● WHAT THE TASK REQUIRES
Go through the entries below and collect each line with the string "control" in it.

● RAW DATA
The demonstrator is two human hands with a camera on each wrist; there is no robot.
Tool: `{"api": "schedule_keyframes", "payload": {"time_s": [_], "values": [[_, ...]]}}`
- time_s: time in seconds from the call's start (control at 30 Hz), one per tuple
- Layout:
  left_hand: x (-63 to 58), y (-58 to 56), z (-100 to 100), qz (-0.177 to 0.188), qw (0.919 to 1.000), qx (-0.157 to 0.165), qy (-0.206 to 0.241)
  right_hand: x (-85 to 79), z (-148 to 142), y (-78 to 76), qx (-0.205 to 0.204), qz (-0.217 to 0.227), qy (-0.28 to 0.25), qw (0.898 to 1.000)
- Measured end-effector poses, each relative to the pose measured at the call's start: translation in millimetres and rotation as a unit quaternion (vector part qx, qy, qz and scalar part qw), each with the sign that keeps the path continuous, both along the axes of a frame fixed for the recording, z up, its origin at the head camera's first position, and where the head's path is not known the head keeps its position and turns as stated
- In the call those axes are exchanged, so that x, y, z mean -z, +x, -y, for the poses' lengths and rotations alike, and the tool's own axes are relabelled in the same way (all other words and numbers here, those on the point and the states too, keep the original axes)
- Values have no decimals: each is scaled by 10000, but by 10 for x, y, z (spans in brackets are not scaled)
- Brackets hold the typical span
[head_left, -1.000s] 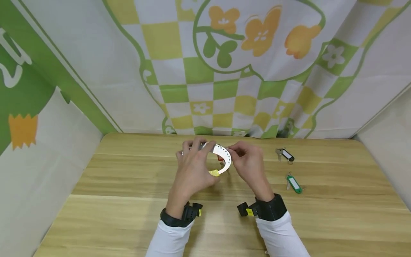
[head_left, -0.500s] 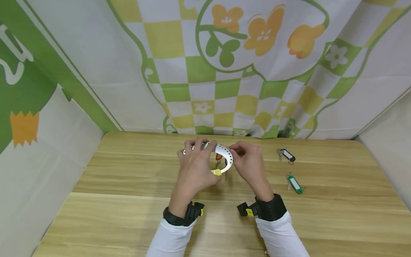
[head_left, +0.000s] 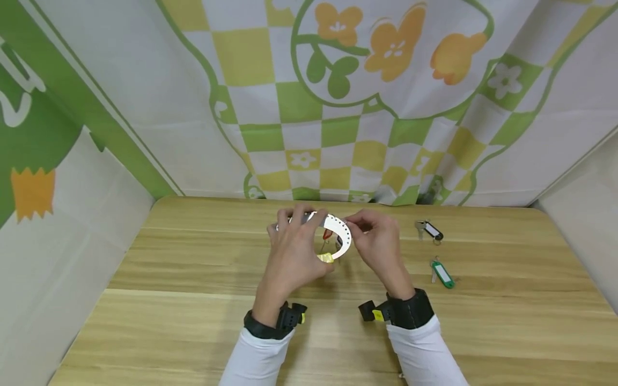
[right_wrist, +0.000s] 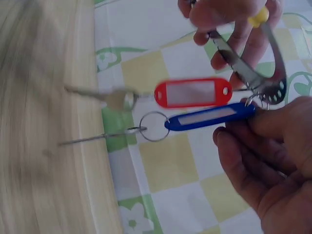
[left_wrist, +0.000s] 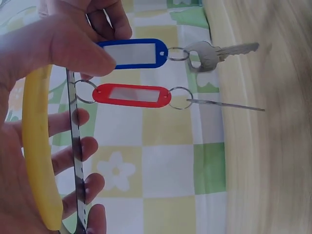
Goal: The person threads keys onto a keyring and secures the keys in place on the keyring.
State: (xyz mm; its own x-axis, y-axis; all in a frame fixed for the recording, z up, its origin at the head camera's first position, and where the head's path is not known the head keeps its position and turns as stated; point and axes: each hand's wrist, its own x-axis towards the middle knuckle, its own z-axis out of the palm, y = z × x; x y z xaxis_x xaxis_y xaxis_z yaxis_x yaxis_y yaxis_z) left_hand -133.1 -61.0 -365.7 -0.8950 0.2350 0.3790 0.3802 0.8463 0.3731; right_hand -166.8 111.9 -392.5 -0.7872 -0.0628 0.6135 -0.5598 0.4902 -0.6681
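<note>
My left hand [head_left: 294, 252] grips a curved, flat metal key holder [head_left: 341, 230] with small holes along its edge and a yellow handle [left_wrist: 41, 151]. Its fingers curl round the metal band. At the holder's right end, my right hand [head_left: 379, 246] pinches the ring end of a blue key tag [right_wrist: 209, 117], close to the holes; the fingertips partly cover the ring. A red key tag [right_wrist: 190, 92] hangs from the holder by its own ring. Each tag carries one key, such as the key [left_wrist: 209, 56] on the blue one.
To the right on the wooden table [head_left: 169, 321] lie a black key tag [head_left: 433, 231] with a key and a green key tag [head_left: 442, 274] with a key. A checked, flowered curtain [head_left: 338, 134] hangs behind the table's far edge.
The key holder has shifted slightly right with both hands. The hanging red tag and its key have swung a little. Both hands keep their hold.
</note>
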Motion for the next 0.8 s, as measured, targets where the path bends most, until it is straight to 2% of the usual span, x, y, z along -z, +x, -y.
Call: {"api": "schedule_keyframes", "payload": {"time_s": [0.17,0.47,0.6,0.8], "values": [[-8,6,31,142,9998,90,48,3,-18,3,-304,-334,189,9988],[-16,2,61,409,9990,155,-35,4,-33,15,-492,-311,441,9973],[-29,5,77,427,9989,160,-50,17,-31,2,-543,-155,301,9980],[-33,5,109,346,9990,267,-78,30,-37,-13,-689,419,-18,9967]]}}
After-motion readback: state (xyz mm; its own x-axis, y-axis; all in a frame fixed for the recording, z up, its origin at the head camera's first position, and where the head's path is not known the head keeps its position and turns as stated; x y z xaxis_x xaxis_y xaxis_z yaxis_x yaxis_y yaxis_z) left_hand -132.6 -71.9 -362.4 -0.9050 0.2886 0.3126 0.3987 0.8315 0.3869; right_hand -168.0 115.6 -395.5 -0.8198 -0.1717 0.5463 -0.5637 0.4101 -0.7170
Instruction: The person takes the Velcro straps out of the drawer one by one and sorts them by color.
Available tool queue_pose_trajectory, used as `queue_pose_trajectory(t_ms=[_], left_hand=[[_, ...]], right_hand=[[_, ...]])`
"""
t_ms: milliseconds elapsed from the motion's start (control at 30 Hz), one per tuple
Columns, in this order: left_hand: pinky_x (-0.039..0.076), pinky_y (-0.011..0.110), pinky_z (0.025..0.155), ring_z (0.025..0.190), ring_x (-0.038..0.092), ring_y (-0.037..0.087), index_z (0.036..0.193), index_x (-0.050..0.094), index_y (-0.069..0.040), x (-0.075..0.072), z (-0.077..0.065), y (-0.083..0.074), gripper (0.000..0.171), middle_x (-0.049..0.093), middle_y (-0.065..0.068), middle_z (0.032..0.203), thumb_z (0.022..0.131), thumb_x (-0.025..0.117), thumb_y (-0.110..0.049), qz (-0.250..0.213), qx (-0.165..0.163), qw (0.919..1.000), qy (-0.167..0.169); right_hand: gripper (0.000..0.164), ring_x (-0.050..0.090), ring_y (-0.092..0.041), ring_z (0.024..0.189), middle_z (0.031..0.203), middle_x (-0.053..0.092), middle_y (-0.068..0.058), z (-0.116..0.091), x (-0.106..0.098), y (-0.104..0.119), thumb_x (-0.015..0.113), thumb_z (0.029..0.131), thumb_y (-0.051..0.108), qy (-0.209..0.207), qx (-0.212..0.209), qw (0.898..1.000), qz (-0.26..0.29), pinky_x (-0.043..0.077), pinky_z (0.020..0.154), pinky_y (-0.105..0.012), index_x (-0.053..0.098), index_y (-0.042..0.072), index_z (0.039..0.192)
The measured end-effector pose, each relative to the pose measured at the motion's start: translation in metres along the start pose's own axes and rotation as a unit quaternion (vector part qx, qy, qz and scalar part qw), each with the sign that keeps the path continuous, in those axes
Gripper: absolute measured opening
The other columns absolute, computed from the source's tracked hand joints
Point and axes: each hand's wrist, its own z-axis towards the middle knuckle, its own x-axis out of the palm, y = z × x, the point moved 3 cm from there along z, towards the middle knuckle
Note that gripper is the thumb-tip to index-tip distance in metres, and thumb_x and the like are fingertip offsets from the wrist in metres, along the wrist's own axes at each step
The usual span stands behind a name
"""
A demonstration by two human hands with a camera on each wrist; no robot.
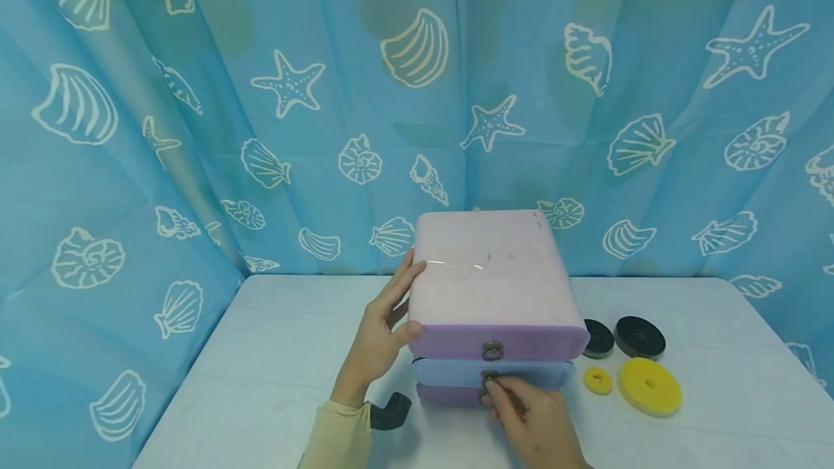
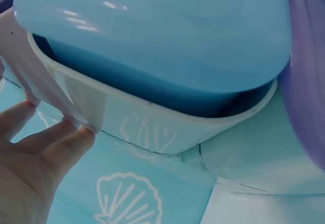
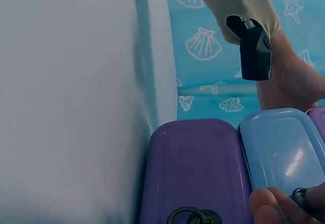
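A small three-drawer box [image 1: 495, 281] with a whitish top stands on the table. Its middle drawer [image 2: 167, 36] has a blue front and is pulled slightly out, with a dark gap showing behind it in the left wrist view. My right hand [image 1: 537, 418] pinches the dark ring pull [image 3: 298, 195] of that drawer between thumb and fingers. Against the box's left side my left hand [image 1: 378, 335] rests, fingers extended. The purple top drawer [image 1: 449, 343] and purple bottom drawer [image 3: 195, 168] sit above and below the blue one.
Right of the box lie two black discs, the larger one [image 1: 640, 337] farther right, plus a small yellow ring [image 1: 597, 381] and a large yellow disc [image 1: 650, 386]. A shell-patterned blue curtain [image 1: 365, 107] hangs behind the white table [image 1: 293, 353].
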Motion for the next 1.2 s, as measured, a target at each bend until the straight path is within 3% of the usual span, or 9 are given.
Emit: queue_pose_trajectory(t_ms=[467,733,867,1200], left_hand=[[0.036,0.06,0.109,0.152,0.021,0.021,0.156,0.039,-0.024,0.0,0.0,-0.002,0.081,0.018,-0.001,0.167,0.091,0.055,-0.07,0.005,0.006,1.0,-0.002],[0.036,0.059,0.11,0.152,0.021,0.02,0.156,0.04,-0.025,0.0,0.0,-0.002,0.081,0.019,-0.003,0.167,0.091,0.056,-0.07,0.004,0.0,1.0,-0.002],[0.036,0.059,0.11,0.152,0.021,0.021,0.156,0.039,-0.025,0.0,0.0,-0.002,0.081,0.018,-0.003,0.167,0.091,0.055,-0.07,0.002,0.003,1.0,-0.001],[0.037,0.058,0.11,0.152,0.022,0.02,0.156,0.039,-0.026,0.001,0.0,-0.002,0.08,0.019,-0.004,0.167,0.091,0.056,-0.07,0.004,-0.004,1.0,-0.003]], right_hand=[[0.012,0.064,-0.002,0.057,0.068,0.069,0.012,0.006,0.001,-0.005,0.074,0.09,0.003,-0.013,-0.036,0.999,0.034,0.053,0.052,-0.019,0.074,0.013,0.084],[0.012,0.055,0.004,0.055,0.062,0.066,0.015,0.004,0.001,-0.01,0.075,0.092,0.015,-0.001,0.017,1.0,-0.02,0.05,0.052,-0.019,0.074,0.016,0.08],[0.009,0.055,0.004,0.054,0.061,0.065,0.016,0.002,0.0,-0.012,0.076,0.09,0.014,0.001,0.017,0.999,-0.028,0.049,0.052,-0.02,0.075,0.015,0.082],[0.003,0.06,0.002,0.057,0.065,0.068,0.012,-0.007,0.002,-0.022,0.076,0.09,0.011,0.037,0.071,0.997,-0.021,0.053,0.056,-0.019,0.076,0.01,0.092]])
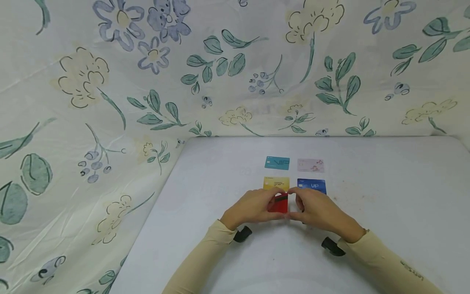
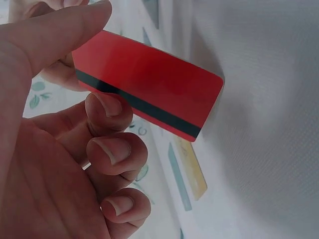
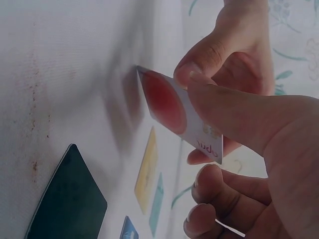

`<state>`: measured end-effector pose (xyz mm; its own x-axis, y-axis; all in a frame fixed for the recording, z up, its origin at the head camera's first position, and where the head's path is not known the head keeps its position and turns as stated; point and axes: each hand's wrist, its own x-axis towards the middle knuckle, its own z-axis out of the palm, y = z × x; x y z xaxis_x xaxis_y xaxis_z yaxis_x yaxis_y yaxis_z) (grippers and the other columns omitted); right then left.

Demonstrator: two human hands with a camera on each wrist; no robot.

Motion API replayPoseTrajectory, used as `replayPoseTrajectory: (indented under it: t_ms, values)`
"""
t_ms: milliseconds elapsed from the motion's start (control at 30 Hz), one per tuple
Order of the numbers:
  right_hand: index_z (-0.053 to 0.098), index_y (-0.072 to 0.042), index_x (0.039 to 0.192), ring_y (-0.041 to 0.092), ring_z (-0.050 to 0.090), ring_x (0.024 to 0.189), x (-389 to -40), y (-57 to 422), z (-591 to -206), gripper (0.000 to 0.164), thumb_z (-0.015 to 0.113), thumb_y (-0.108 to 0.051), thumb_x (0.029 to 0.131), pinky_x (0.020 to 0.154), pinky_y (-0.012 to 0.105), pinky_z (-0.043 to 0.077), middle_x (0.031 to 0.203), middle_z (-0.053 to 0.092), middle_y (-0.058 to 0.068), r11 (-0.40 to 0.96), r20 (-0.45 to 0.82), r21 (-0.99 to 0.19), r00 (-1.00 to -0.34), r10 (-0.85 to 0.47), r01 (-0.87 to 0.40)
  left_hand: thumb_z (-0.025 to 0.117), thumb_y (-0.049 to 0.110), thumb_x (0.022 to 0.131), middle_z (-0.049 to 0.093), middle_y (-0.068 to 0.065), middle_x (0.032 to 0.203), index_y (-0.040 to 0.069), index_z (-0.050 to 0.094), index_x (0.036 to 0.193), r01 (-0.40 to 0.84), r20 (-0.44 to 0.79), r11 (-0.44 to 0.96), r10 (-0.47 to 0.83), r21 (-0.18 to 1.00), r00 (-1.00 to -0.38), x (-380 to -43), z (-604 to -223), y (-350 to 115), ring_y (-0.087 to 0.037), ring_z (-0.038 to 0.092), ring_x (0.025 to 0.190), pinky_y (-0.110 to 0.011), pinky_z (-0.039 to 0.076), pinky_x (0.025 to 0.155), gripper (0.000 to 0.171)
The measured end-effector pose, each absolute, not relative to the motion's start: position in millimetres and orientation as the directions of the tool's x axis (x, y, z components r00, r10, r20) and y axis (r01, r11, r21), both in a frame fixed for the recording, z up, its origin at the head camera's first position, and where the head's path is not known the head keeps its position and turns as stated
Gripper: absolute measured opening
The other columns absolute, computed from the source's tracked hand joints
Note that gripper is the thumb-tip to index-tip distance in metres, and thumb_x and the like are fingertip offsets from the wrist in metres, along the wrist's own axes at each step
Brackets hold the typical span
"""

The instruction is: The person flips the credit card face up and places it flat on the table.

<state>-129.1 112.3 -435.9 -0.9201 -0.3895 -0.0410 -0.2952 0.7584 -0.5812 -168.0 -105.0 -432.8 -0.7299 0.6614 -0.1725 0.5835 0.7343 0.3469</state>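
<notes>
A small plastic card [image 2: 149, 84], red with a black stripe on one face, stands raised above the table between both hands. Its other face, in the right wrist view, is white with a red round patch. My left hand [image 1: 253, 205] pinches it by the long edges, thumb on one and fingertips on the other. From the opposite side my right hand [image 1: 318, 210] holds its end, the thumb lying at the edge near the left thumb. A yellow card [image 1: 276, 182] and a blue VIP card [image 1: 311, 185] lie just beyond the hands. A dark green card [image 3: 70, 196] lies beneath the right hand.
Farther back on the white table [image 1: 220, 171] lie a teal card [image 1: 277, 163] and a pale pink card [image 1: 310, 165], in line with the nearer pair. A floral cloth [image 1: 220, 94] hangs behind the table and along its left side.
</notes>
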Motion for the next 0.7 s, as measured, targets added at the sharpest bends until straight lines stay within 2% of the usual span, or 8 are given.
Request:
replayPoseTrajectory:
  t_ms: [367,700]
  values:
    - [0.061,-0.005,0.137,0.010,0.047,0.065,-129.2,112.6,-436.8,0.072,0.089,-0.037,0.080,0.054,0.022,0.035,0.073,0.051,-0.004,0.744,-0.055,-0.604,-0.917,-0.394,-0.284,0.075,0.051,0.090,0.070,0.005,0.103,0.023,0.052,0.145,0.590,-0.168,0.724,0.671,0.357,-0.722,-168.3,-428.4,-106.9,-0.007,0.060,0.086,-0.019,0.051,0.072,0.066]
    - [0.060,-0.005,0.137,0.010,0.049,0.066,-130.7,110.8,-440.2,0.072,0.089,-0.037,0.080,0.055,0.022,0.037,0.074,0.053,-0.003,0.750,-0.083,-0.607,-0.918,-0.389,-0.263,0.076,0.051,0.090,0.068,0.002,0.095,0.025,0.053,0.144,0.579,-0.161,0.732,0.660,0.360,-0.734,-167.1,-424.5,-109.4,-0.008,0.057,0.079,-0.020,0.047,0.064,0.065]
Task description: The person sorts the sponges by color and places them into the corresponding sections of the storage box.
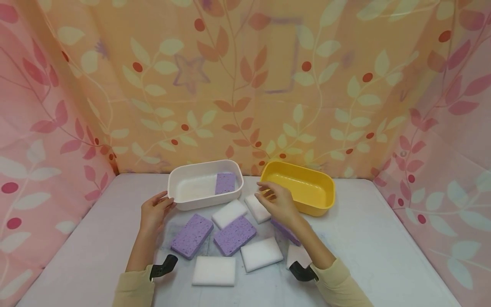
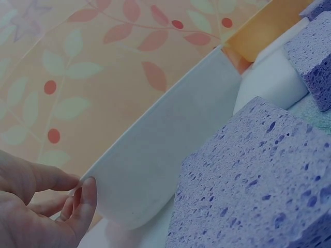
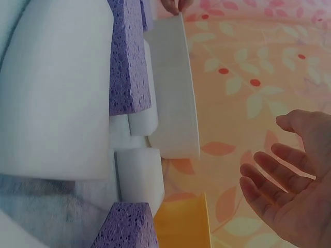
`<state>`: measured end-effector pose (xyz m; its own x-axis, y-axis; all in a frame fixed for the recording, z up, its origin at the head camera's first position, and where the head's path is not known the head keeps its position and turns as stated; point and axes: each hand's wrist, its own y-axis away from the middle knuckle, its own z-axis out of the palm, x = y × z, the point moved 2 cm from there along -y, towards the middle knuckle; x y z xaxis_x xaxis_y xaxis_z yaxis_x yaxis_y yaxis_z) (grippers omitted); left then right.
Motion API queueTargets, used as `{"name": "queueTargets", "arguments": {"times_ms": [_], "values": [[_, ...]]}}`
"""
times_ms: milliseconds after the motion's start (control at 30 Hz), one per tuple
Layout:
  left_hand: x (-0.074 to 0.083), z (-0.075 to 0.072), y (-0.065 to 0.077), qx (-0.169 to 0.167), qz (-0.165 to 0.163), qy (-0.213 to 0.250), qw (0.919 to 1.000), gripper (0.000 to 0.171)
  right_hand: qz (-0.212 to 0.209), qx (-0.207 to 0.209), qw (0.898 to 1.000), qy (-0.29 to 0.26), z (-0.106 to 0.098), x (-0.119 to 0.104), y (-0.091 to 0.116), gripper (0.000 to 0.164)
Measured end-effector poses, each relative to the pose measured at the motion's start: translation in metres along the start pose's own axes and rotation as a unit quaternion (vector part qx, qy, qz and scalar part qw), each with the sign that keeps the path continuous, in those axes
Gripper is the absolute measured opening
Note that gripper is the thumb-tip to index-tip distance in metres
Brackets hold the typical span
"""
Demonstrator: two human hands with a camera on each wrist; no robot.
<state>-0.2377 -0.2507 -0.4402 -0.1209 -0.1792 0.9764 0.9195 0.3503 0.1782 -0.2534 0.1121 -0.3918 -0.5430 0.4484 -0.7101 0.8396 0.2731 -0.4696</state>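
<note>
My left hand (image 1: 152, 213) pinches the near left corner of a white plastic bin (image 1: 207, 203) between thumb and fingers, as the left wrist view shows. Inside that bin, at its right end, lies a purple sponge (image 1: 225, 183). My right hand (image 1: 281, 205) is raised with loosely bent fingers, holding nothing, in front of a yellow bin (image 1: 314, 209). Below the hands lie more purple sponges, one at left (image 1: 192, 236) and one in the middle (image 1: 235, 235), among several white sponges (image 1: 262, 254). A third purple sponge (image 1: 284, 232) is partly hidden by the right forearm.
Both bins stand at the back of a table (image 1: 88, 247) with a pale cover. A leaf-patterned curtain (image 1: 238, 85) hangs close behind them and along both sides. One white sponge (image 1: 213, 271) lies nearest the front, between the forearms.
</note>
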Motion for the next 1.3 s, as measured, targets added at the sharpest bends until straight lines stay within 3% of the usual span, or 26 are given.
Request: {"name": "queueTargets", "arguments": {"times_ms": [200, 500, 1033, 1300], "values": [[-0.001, 0.000, -0.001, 0.001, -0.003, 0.000, 1.0000, 0.058, -0.005, 0.009, 1.000, 0.009, -0.008, 0.005, 0.005, 0.029], [0.001, 0.001, 0.001, -0.002, -0.002, 0.004, 1.0000, 0.058, 0.035, 0.004, 0.999, 0.011, -0.023, 0.011, 0.017, 0.032], [-0.002, 0.000, -0.001, 0.001, -0.009, 0.009, 0.9999, 0.059, 0.060, -0.001, 0.998, 0.013, -0.042, 0.025, 0.036, 0.035], [-0.003, -0.001, -0.001, -0.002, 0.003, 0.005, 1.0000, 0.058, 0.070, 0.003, 0.997, 0.024, -0.047, 0.032, 0.043, 0.036]]}}
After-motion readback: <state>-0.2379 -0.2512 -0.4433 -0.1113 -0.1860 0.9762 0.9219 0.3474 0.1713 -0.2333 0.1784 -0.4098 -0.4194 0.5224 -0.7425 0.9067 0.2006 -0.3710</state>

● COMPLETED TASK
- time_s: time in seconds from the call's start (control at 30 Hz), one per tuple
t_ms: milliseconds elapsed from the motion's start (control at 30 Hz), one per tuple
t_ms: milliseconds elapsed from the motion's start (control at 30 Hz), one per tuple
times_ms: milliseconds after the motion's start (control at 30 Hz), one per tuple

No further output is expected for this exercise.